Blog / EKS Production Checklist
Kubernetes

The EKS production checklist we use for every client

Vishwaraja Pathi · March 28, 2026 · 8 min read

Every EKS cluster we set up — whether it's a cybersecurity startup running three environments or a streaming platform handling millions of daily requests — starts with the same checklist. Not because every cluster is identical, but because the foundational decisions are always the same, and getting them wrong early is expensive to fix later.

This is the checklist we've refined over years of running production Kubernetes on AWS. It's opinionated. It skips the basics that every tutorial covers and focuses on the things we've seen teams get wrong — or skip entirely — and regret six months later.

1. Network architecture: private by default

The single most impactful decision you'll make is whether your EKS API endpoint is public or private. Our default: private endpoint only.

resource "aws_eks_cluster" "main" {
  name     = "${var.project}-${var.environment}"
  version  = "1.29"
  role_arn = aws_iam_role.cluster.arn

  vpc_config {
    subnet_ids              = var.private_subnet_ids
    endpoint_private_access = true
    endpoint_public_access  = false
    security_group_ids      = [aws_security_group.cluster.id]
  }
}

Public endpoints mean your Kubernetes API is accessible from the internet. Even with RBAC and authentication, that's unnecessary attack surface. If your developers need access, set up a VPN or use AWS SSM Session Manager to proxy through a bastion. We typically use a WireGuard VPN on a t3.micro — costs under $12/month and locks down the entire cluster.

Subnet placement matters too. Worker nodes go in private subnets. Always. The only things in public subnets should be NAT gateways and load balancers. We use a three-AZ layout with dedicated subnet tiers:

  • Public subnets — NAT gateways, ALB/NLB
  • Private subnets — EKS nodes, application pods
  • Intra subnets — RDS, ElastiCache, internal services (no NAT route)

2. Node groups: managed, with Graviton

Use managed node groups. Self-managed node groups give you more control, but the operational overhead isn't worth it for 90% of workloads. You lose automatic AMI updates, automatic draining during upgrades, and integration with the EKS console.

Unless you have a specific reason not to, run Graviton (ARM) instances. We default to m7g or c7g instances depending on the workload profile.
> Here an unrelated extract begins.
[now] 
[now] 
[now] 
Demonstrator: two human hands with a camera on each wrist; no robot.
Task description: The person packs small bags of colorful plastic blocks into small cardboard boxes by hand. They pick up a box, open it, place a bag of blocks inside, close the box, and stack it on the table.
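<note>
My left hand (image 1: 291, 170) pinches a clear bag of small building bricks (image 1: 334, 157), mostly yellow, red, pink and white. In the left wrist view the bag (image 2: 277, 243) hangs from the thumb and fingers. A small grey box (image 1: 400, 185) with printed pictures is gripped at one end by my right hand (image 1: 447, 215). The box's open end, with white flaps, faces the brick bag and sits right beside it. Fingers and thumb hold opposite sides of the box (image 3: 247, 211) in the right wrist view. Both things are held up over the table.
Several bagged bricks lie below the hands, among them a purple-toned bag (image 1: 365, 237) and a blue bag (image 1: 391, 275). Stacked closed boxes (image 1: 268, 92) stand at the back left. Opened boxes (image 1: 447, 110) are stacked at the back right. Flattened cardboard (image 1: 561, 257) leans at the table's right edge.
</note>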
They're 20-30% cheaper than equivalent x86 instances and most container images support multi-arch now.

resource "aws_eks_node_group" "main" {
  cluster_name    = aws_eks_cluster.main.name
  node_group_name = "${var.project}-${var.environment}-main"
  node_role_arn   = aws_iam_role.node.arn
  subnet_ids      = var.private_subnet_ids

  instance_types = ["m7g.large"]
  ami_type       = "AL2023_ARM_64_STANDARD"

  scaling_config {
    desired_size = 2
    min_size     = 2
    max_size     = 10
  }

  update_config {
    max_unavailable = 1
  }
}

Set max_unavailable = 1 in the update config. This ensures rolling updates during node group upgrades don't take down too much capacity at once. The default can be aggressive for small clusters.

3. IAM: IRSA everywhere, cluster roles locked down

This is where most teams take shortcuts they later regret. Every pod that talks to an AWS service should use IAM Roles for Service Accounts (IRSA), not node-level instance profiles.

Node-level IAM roles mean every pod on that node has the same AWS permissions. If your logging pod needs CloudWatch access and it's on the same node as your app pod, the app pod can also write to CloudWatch — and whatever else the node role allows. IRSA gives you per-pod identity.

resource "aws_iam_role" "app_pod" {
  name = "${var.project}-${var.environment}-app-pod"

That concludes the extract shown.